Pour garder le expansion des myrtilles – une culture qui nécessite une gestion prudente des ressources en eau -, le gouvernement a promu des programmes d’efficacité et de modernisation de l’irrigation, encadrés dans la stratégie Génération verte 2020-2030. Les producteurs adoptent des systèmes d’irrigation goutte à goutte, une surveillance par satellite et la réutilisation de l’eau traitée, des mesures qui visent à rendre le développement de l’agro-exportation compatible avec la durabilité environnementale.
Concurrence mondiale et nécessité de diversification
Sur la scène mondiale, Maroc rivaliser directement avec Pérou, Chili, Mexique et Espagne, pays qui ont consolidé leurs chaînes logistiques et leur présence dans les supermarchés européens. Cependant, la vitrine commerciale marocaine, entre janvier et mai, lui permet d’occuper un créneau clé en contre-saison, lorsque les approvisionnements sud-américains commencent à diminuer.
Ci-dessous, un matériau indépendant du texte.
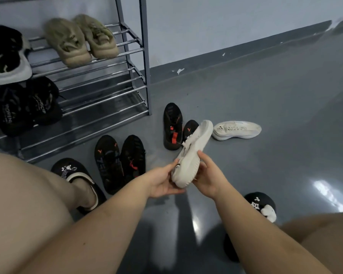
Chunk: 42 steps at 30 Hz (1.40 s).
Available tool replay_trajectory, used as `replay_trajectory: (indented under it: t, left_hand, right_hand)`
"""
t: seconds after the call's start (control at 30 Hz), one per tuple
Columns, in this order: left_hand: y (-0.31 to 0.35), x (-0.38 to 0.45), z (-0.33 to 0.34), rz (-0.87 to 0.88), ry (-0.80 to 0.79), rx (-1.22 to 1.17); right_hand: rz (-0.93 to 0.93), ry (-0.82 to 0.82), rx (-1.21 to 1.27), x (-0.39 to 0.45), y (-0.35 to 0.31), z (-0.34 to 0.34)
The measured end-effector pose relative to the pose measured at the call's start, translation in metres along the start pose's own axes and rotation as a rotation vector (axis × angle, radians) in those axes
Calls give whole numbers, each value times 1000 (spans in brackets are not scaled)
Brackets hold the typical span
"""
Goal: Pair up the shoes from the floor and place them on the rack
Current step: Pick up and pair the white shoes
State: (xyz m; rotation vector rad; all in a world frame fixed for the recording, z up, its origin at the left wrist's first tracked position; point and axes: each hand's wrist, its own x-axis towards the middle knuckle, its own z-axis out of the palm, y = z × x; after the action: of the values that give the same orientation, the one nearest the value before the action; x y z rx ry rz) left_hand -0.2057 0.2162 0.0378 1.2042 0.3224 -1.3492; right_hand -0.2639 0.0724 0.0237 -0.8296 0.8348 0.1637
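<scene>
Rack (99,62) holds three pairs. My left hand (162,182) and right hand (208,178) grasp one white shoe (190,155) above the floor; its mate (237,129) lies far right. Four black shoes (119,163) remain unplaced.

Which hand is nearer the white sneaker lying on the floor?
Right. The right hand grips the held white shoe on the side toward the white sneaker on the floor; the left hand grips the far side, farther from it.
</scene>
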Motion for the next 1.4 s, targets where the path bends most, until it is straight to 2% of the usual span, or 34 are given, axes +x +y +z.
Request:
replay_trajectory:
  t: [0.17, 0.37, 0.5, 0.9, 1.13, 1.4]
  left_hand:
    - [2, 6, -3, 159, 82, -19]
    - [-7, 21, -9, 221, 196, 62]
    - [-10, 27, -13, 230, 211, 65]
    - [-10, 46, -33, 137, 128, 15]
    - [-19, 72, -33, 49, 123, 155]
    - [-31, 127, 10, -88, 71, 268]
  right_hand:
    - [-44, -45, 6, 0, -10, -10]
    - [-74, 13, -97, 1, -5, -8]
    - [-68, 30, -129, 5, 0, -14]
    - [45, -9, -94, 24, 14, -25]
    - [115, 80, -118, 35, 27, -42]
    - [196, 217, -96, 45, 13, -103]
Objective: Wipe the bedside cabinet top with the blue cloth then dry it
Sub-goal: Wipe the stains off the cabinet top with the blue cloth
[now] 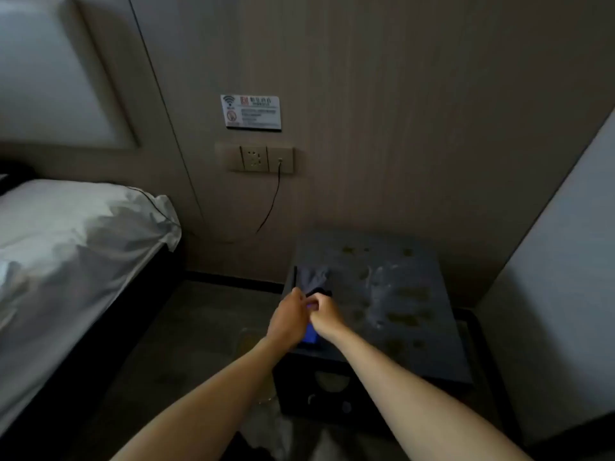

Malgré cela, les marges bénéficiaires ont été réduites par la pression des prix internationaux, la hausse des coûts de transport et les exigences phytosanitaires de l’Union européenne.
Dans ce scénario, les exportateurs marocains explorent de nouvelles destinations au Moyen-Orient et en Asie, notamment Émirats arabes unis et Chine, pour réduire sa dépendance au marché européen.
Perspectives à l'horizon 2030
Les projections de Ministère marocain de l'Agriculture Ils estiment que la superficie plantée de myrtilles pourrait dépasser 9 000 hectares d’ici 2030, avec des exportations de près de 120 000 tonnes par an. Le pays cherche à se consolider comme un pôle d’exportation agroalimentaire dans le afrique du nord, soutenu par l'infrastructure portuaire de Tanger Med et des accords commerciaux avec le Union européenne et Royaume-Uni.
Le défi ne sera cependant pas seulement productif, mais aussi social et environnemental, car le succès de l' Myrtille marocaine Cela dépendra de la capacité du pays à équilibrer la compétitivité internationale avec une utilisation rationnelle de l’eau, des conditions de travail équitables et l’adaptation au changement climatique.
En résumé, le Maroc a réussi à se positionner comme un leader émergent de la filière mondiale de la myrtille grâce à sa géographie, à sa modernisation agricole rapide et à sa proximité avec les principaux marchés de consommation. Cependant, l'avenir du secteur dépendra de sa capacité à innover et à soutenir sa croissance sans compromettre les ressources naturelles qui l'ont rendue possible.